Credit Karma Wants to Become Your Trusted Credit Adviser

(Bloomberg Businessweek) -- Credit Karma is a website that allows users access to their credit score for free and provides recommendations for credit cards. That’s a business that depends a lot on its users’ trust.

Here’s how the website works: Log on and you get an easy-to-digest overview of what’s on offer. You provide some personal information, and in return you get access to your credit score and analysis of the main drivers of that score; you can also file disputes if something’s incorrect. Other freebies include alerts for any changes to your credit score, plus the usual financial calculators and educational tools. Credit Karma crunches your data to make product recommendations that match your credit profile, which means a higher likelihood of approval, and may also help you save by giving you a lower interest rate. That’s how the company makes money: If you get approved for one of its recommended products—from credit cards to personal and car loans, as well as car insurance—the provider pays Credit Karma a fee.

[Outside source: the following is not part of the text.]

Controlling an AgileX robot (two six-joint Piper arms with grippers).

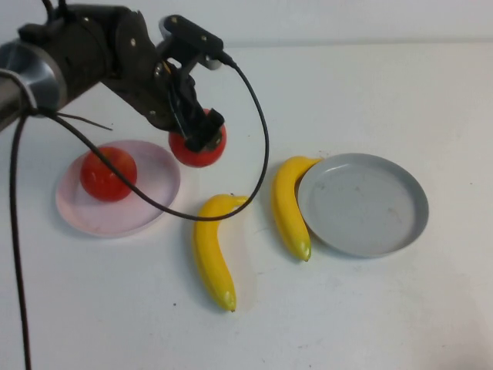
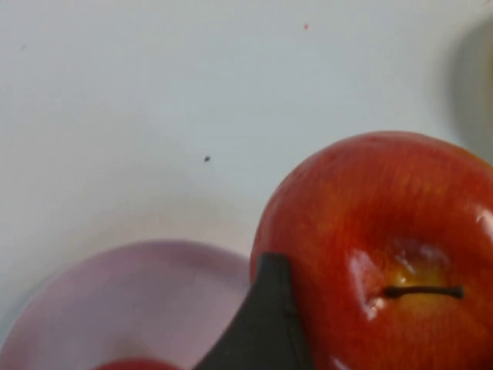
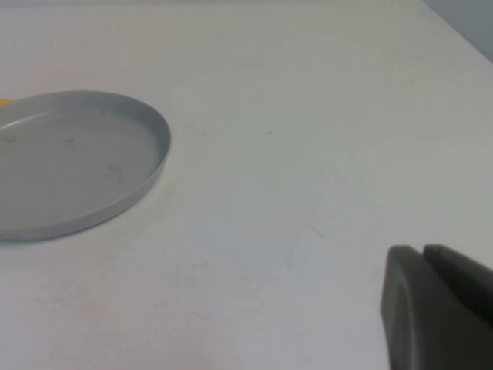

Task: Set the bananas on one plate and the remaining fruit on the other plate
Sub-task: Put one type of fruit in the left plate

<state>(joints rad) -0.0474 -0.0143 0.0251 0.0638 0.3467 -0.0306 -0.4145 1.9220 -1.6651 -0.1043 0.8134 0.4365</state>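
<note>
the left gripper is pinching a glossy round red apple just beside the far-right rim of the shallow pale pink plate, over the left half of the smooth white table. a second shiny red apple sits in that pink plate. two curved glossy yellow bananas lie mid-table: one toward the near edge, the other touching the left rim of the round grey-blue plate. the right gripper is near the table's right side, well apart from the grey plate, and its two dark fingers look pressed together.
</note>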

Until 2018, cards that paid the company higher fees could get preferential treatment in their placement on the site. As a result, users have become skeptical. “I don’t think the recommendations they make are necessarily good recommendations, I think it’s mostly just to generate revenue, but hey, that keeps it free, I guess,” 26-year-old customer George Rimakis says. Rimakis has been a customer for more than two years and logs on a couple of times a month, mainly to view his credit report.

Ken Lin, a co-founder, is well aware of that sentiment. But he says the company initially had no choice. It just wasn’t big enough to be able to avoid offering incentives to the lenders—marketing executives at large online loan providers wouldn’t even meet with its executives. In the early years, it also didn’t have a proven track record of attracting potential borrowers. “It took us the better part of 12 years to get here,” Lin says.

Credit Karma Wants to Become Your Trusted Credit Adviser

“Here” means more than 30 million users logging in every week to check their credit score and potentially sign up for financial products, according to Lin. Customers tend to skew younger, with more years of financial needs ahead. That’s put the power back into Credit Karma’s hands, which now charges the same flat fee for every card on its site, based on credit score and product category (rewards or travel, say), and plans to introduce the same structure for all its products. The only way to get higher placement is to offer consumers a better deal. “Trust is going to be the hallmark of success for Credit Karma,” Lin says.

The ramifications of its new approach are still unfolding. While the company’s revenue is on track to hit $1 billion this year, according to a person who’s seen its financials, that’s been driven by a rise in users to 100 million from 75 million in late 2017, before the change was introduced. Given that Credit Karma isn’t the only game in town, it will have to make sure providers remain onside, says Sarah Prohm, financial-services managing director at credit card marketing tracker Competiscan. “I think Credit Karma’s concern would be that card issuers aren’t seeing enough returns,” Prohm says. If a competitor emerges with a more attractive offer for providers, it’d be easy for Visa or American Express to flip the switch.